(Records from a dataset)
━━━━━━━━

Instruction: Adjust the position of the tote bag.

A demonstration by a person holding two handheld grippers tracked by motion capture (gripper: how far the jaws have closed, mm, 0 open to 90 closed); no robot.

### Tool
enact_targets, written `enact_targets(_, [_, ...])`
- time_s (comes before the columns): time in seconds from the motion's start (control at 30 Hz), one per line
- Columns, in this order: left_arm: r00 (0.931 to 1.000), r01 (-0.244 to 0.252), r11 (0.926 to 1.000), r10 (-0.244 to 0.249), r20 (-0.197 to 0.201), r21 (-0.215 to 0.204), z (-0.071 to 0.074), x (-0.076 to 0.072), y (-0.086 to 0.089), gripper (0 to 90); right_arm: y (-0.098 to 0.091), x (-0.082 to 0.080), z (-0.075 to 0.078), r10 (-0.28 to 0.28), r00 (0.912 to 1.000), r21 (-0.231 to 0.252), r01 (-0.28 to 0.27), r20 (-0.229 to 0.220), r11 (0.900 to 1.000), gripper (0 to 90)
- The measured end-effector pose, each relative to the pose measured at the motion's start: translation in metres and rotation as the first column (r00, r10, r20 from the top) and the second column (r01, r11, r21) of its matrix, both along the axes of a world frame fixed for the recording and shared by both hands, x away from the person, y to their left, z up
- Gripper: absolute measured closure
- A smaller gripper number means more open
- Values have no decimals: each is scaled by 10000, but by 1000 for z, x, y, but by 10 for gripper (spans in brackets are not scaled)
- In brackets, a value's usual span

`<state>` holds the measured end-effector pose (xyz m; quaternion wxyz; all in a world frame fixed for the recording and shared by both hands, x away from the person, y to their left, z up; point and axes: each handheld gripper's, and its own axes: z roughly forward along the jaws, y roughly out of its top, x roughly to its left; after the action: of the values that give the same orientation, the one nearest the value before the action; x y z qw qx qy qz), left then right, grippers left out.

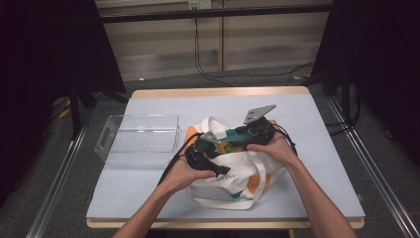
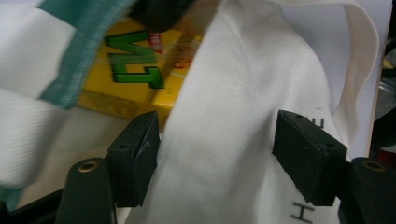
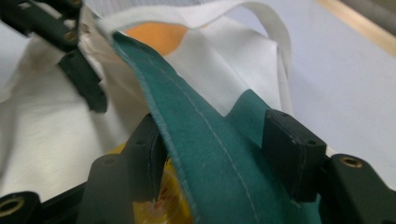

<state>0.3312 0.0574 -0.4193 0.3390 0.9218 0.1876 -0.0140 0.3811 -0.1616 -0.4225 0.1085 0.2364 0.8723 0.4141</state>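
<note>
A white tote bag with orange and teal patches lies on the table, and a yellow box shows in its mouth. My left gripper is at the bag's left side. In the left gripper view its jaws stand apart, with the white cloth loose between them and the yellow box with green letters behind. My right gripper reaches in from the right. Its jaws are apart around the bag's teal edge, which rests against one pad only.
A clear plastic tray stands left of the bag on the pale blue table top. The left gripper's black jaw appears at the upper left of the right gripper view. Dark stands flank the table.
</note>
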Motion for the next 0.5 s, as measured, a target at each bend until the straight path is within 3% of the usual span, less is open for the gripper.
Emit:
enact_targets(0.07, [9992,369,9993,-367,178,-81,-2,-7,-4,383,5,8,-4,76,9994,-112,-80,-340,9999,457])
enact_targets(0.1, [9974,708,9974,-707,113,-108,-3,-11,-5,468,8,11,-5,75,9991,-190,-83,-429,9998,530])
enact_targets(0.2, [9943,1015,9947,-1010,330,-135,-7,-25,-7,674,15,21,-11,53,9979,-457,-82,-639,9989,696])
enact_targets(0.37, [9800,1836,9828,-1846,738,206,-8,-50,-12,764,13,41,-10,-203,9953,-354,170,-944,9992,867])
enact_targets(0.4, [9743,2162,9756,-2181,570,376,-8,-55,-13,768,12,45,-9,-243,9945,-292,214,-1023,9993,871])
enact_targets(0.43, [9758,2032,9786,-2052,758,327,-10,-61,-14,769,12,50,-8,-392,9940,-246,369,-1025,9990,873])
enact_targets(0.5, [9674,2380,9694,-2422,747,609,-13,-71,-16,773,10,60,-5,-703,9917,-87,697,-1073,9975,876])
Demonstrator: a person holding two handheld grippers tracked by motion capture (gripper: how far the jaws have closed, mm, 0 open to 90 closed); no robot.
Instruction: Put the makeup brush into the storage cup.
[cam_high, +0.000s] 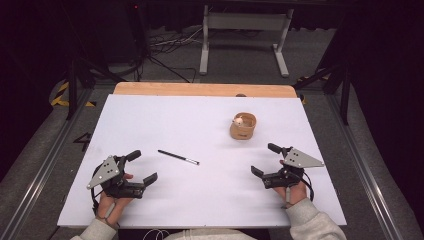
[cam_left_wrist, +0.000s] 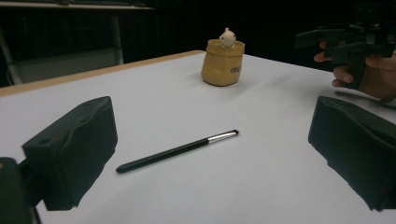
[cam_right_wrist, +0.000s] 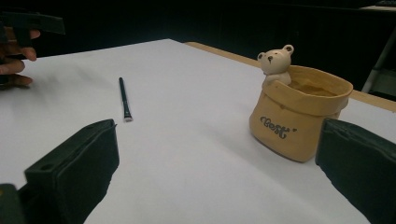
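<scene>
A: We read one piece of writing here: dark script on the front of the tan pot (cam_right_wrist: 299, 123) that looks like "Best", with small dots after it. We find no other label.

B: Starting from the biggest thing, we see a dim room with a grey floor (cam_high: 240, 55), loose cables and a pale metal frame (cam_high: 245, 30) standing behind the table. The table (cam_high: 150, 130) is covered by a smooth white sheet, with a strip of bare wood along its far edge.

A: The pot is shaped like a soft sack with a rolled rim, glossy like ceramic, and a small cream bear (cam_right_wrist: 276, 63) peeks over its edge. It stands right of centre, towards the far side.

B: The left gripper (cam_high: 141, 166) and the right gripper (cam_high: 265, 159) are black and blocky, each topped by a grey three-cornered plate. We see both held low over the near edge with jaws spread wide and nothing between them.

A: The smallest thing is the brush (cam_high: 178, 157): a thin black handle, a silver ferrule and a dark tip. It lies flat on the sheet near the middle, just ahead of the left gripper and well apart from the pot.
</scene>
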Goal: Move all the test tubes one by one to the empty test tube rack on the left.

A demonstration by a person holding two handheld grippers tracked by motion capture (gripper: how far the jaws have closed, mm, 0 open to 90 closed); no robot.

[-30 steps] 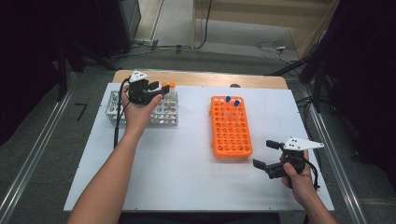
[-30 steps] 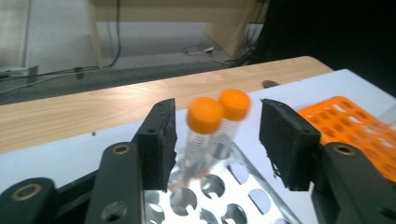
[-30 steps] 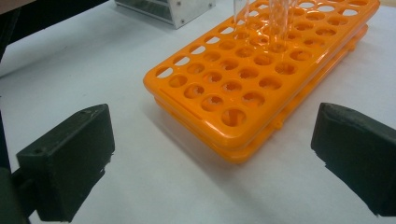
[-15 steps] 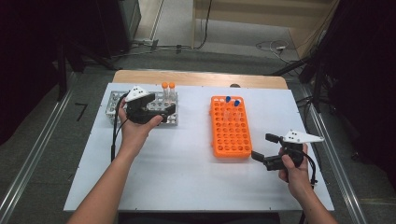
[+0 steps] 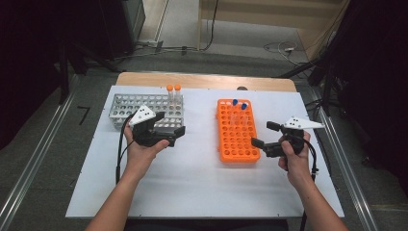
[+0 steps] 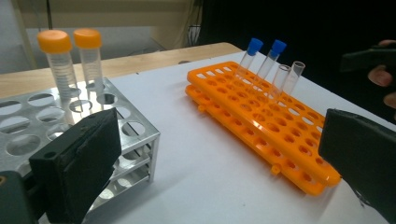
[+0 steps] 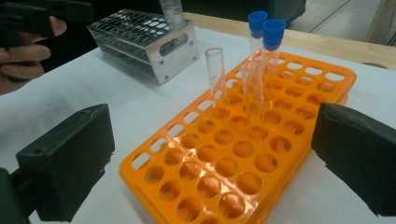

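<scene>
My left gripper hangs just in front of the metal rack. Its jaws have just been opening and stand wide with nothing between them. Two orange-capped tubes stand upright at the rack's far right corner. The orange rack lies mid-table and holds two blue-capped tubes and two uncapped clear tubes. My right gripper is open at that rack's near right side, its jaws pointing across the empty holes.
A white sheet covers the table, with a wooden strip along its far edge. The other hand shows at the upper left of the right gripper view. Dark floor, cables and metal rails surround the table.
My left gripper let go of an orange-capped tube in the metal rack, opened, and drew back toward the near side. My right gripper moved left and up toward the orange rack.
</scene>
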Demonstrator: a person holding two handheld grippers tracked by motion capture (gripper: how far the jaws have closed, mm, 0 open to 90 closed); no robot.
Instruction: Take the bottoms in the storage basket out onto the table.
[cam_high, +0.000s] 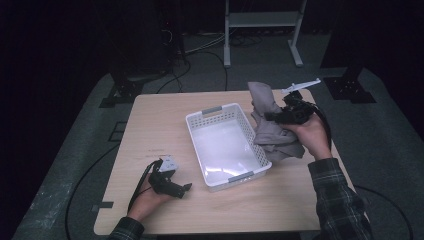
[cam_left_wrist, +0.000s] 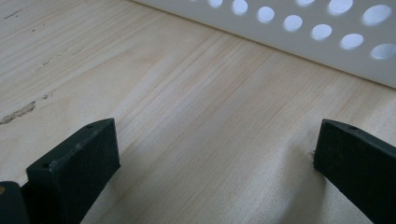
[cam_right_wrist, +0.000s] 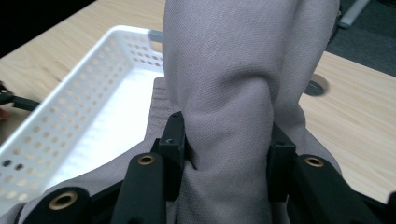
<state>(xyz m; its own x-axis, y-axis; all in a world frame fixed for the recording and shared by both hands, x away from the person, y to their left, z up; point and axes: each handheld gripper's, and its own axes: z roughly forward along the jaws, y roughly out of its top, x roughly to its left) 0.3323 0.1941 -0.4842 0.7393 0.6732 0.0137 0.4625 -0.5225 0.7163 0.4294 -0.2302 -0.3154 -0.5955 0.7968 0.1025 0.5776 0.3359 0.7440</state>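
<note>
Centrally, one white perforated basket sits on the light wooden table, its long axis running from the far left corner toward the near right corner in the high view, with one grey handle tab at each short end. One grey-brown cloth is gathered at the basket's right long side: its upper part rises as a tall fold toward the far edge of the table, and its lower part drapes against the basket's right rim and onto the table just beside it. The cloth's long axis thus runs roughly from near to far, about parallel with the basket's right wall.

Right claw: pinching the cloth, held up off the table in the person's right hand. The right gripper view shows the cloth as a thick vertical fold bunched between the two black jaws, both pressing into the fabric, with the basket beyond and to the left.

Left claw: spread, nothing between its jaws, resting low on the table near the basket's near left corner, held in the person's left hand. The left gripper view shows bare table between the jaws and the basket's perforated wall ahead
</note>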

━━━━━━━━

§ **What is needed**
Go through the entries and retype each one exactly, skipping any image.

§ **Solution to this exercise**
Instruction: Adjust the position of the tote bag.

A demonstration by a person holding two handheld grippers tracked by motion capture (gripper: how far the jaws have closed, mm, 0 open to 90 closed); no robot.

### Tool
enact_targets, written `enact_targets(_, [_, ...])`
- time_s (comes before the columns): time in seconds from the motion's start (control at 30 Hz), one per line
- Columns, in this order: left_arm: r00 (0.931 to 1.000), r01 (-0.244 to 0.252), r11 (0.926 to 1.000), r10 (-0.244 to 0.249), r20 (-0.197 to 0.201), r21 (-0.215 to 0.204), z (-0.071 to 0.074), x (-0.076 to 0.072), y (-0.086 to 0.089), gripper (0 to 90); right_arm: y (-0.098 to 0.091), x (-0.082 to 0.080), z (-0.075 to 0.078), r10 (-0.28 to 0.28), r00 (0.912 to 1.000), r21 (-0.231 to 0.252), r01 (-0.28 to 0.27), r20 (-0.229 to 0.220), r11 (0.900 to 1.000), gripper (0 to 90)
- The measured end-effector pose, each relative to the pose measured at the motion's start: translation in metres and rotation as the first column (r00, r10, r20 from the top) and the second column (r01, r11, r21) of its matrix, both along the axes of a world frame fixed for the recording and shared by both hands, x away from the person, y to their left, z up
- Gripper: absolute measured closure
- A smaller gripper number means more open
- Values have no decimals: each is scaled by 10000, but by 1000 for z, x, y, but by 10 for gripper (spans in brackets are not scaled)
- In brackets, a value's usual span

`<state>` holds the measured end-effector pose (xyz m; quaternion wxyz; all in a world frame fixed for the recording and shared by both hands, x away from the person, y to their left, z up; point and axes: each handheld gripper's, and its own axes: z roughly forward along the jaws, y roughly out of its top, x roughly to its left; after the action: of the values that give the same orientation, the one nearest the value before the action; x y z qw qx qy qz), left then right, grippers left out.


<state>0.3312 0.0574 -0.4193 0.3390 0.9218 0.1876 -0.0140 0.3811 -0.1616 -0.4225 0.1085 0.2364 0.8723 0.4141</state>
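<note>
A white tote bag with orange and teal patches lies on the table, and a yellow box shows in its mouth. My left gripper is at the bag's left side. In the left gripper view its jaws stand apart, with the white cloth loose between them and the yellow box with green letters behind. My right gripper reaches in from the right. Its jaws are apart around the bag's teal edge, which rests against one pad only.
A clear plastic tray stands left of the bag on the pale blue table top. The left gripper's black jaw appears at the upper left of the right gripper view. Dark stands flank the table.
</note>
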Motion for the next 0.5 s, as measured, a target at each bend until the straight path is within 3% of the usual span, less is open for the gripper.
Emit:
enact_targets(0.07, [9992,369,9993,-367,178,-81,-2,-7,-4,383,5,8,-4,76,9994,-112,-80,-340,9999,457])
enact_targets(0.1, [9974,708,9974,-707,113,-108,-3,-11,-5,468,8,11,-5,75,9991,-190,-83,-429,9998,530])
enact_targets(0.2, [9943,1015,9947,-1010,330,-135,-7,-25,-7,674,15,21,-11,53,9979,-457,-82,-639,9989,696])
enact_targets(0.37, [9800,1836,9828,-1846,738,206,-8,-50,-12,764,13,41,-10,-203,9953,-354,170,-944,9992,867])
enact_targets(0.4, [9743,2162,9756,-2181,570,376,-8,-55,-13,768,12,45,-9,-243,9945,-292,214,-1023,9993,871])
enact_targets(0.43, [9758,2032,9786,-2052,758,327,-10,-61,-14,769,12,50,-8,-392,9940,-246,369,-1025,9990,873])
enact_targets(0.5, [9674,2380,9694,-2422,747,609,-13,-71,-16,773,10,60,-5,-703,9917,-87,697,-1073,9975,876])
Demonstrator: a person holding two handheld grippers tracked by motion capture (gripper: how far the jaws have closed, mm, 0 open to 90 closed); no robot.
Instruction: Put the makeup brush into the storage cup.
[cam_high, +0.000s] 
[cam_left_wrist, +0.000s] 
[cam_right_wrist, +0.000s] 
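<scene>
A: We read one piece of writing here: dark script on the front of the tan pot (cam_right_wrist: 299, 123) that looks like "Best", with small dots after it. We find no other label.

B: Starting from the biggest thing, we see a dim room with a grey floor (cam_high: 240, 55), loose cables and a pale metal frame (cam_high: 245, 30) standing behind the table. The table (cam_high: 150, 130) is covered by a smooth white sheet, with a strip of bare wood along its far edge.

A: The pot is shaped like a soft sack with a rolled rim, glossy like ceramic, and a small cream bear (cam_right_wrist: 276, 63) peeks over its edge. It stands right of centre, towards the far side.

B: The left gripper (cam_high: 141, 166) and the right gripper (cam_high: 265, 159) are black and blocky, each topped by a grey three-cornered plate. We see both held low over the near edge with jaws spread wide and nothing between them.

A: The smallest thing is the brush (cam_high: 178, 157): a thin black handle, a silver ferrule and a dark tip. It lies flat on the sheet near the middle, just ahead of the left gripper and well apart from the pot.
</scene>
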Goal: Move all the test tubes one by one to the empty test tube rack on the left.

A demonstration by a person holding two handheld grippers tracked by motion capture (gripper: how far the jaws have closed, mm, 0 open to 90 closed); no robot.

[-30 steps] 
[-30 steps] 
[-30 steps] 
[-15 steps] 
[+0 steps] 
[+0 steps] 
[+0 steps] 

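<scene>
My left gripper hangs just in front of the metal rack. Its jaws have just been opening and stand wide with nothing between them. Two orange-capped tubes stand upright at the rack's far right corner. The orange rack lies mid-table and holds two blue-capped tubes and two uncapped clear tubes. My right gripper is open at that rack's near right side, its jaws pointing across the empty holes.
A white sheet covers the table, with a wooden strip along its far edge. The other hand shows at the upper left of the right gripper view. Dark floor, cables and metal rails surround the table.
My left gripper let go of an orange-capped tube in the metal rack, opened, and drew back toward the near side. My right gripper moved left and up toward the orange rack.
</scene>
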Demonstrator: a person holding two handheld grippers tracked by motion capture (gripper: how far the jaws have closed, mm, 0 open to 90 closed); no robot.
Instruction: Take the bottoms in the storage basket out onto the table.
[cam_high, +0.000s] 
[cam_left_wrist, +0.000s] 
[cam_right_wrist, +0.000s] 
<state>(xyz m; its own x-axis, y-axis; all in a world frame fixed for the recording and shared by both hands, x away from the person, y to their left, z up; point and axes: each handheld gripper's, and its own axes: z roughly forward along the jaws, y roughly out of its top, x roughly to its left) 0.3323 0.1941 -0.4842 0.7393 0.6732 0.0137 0.4625 -0.5225 0.7163 0.4294 -0.2302 -0.3154 -0.5955 0.7968 0.1025 0.5776 0.3359 0.7440</state>
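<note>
Centrally, one white perforated basket sits on the light wooden table, its long axis running from the far left corner toward the near right corner in the high view, with one grey handle tab at each short end. One grey-brown cloth is gathered at the basket's right long side: its upper part rises as a tall fold toward the far edge of the table, and its lower part drapes against the basket's right rim and onto the table just beside it. The cloth's long axis thus runs roughly from near to far, about parallel with the basket's right wall.

Right claw: pinching the cloth, held up off the table in the person's right hand. The right gripper view shows the cloth as a thick vertical fold bunched between the two black jaws, both pressing into the fabric, with the basket beyond and to the left.

Left claw: spread, nothing between its jaws, resting low on the table near the basket's near left corner, held in the person's left hand. The left gripper view shows bare table between the jaws and the basket's perforated wall ahead
</note>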

This exercise has no more to it.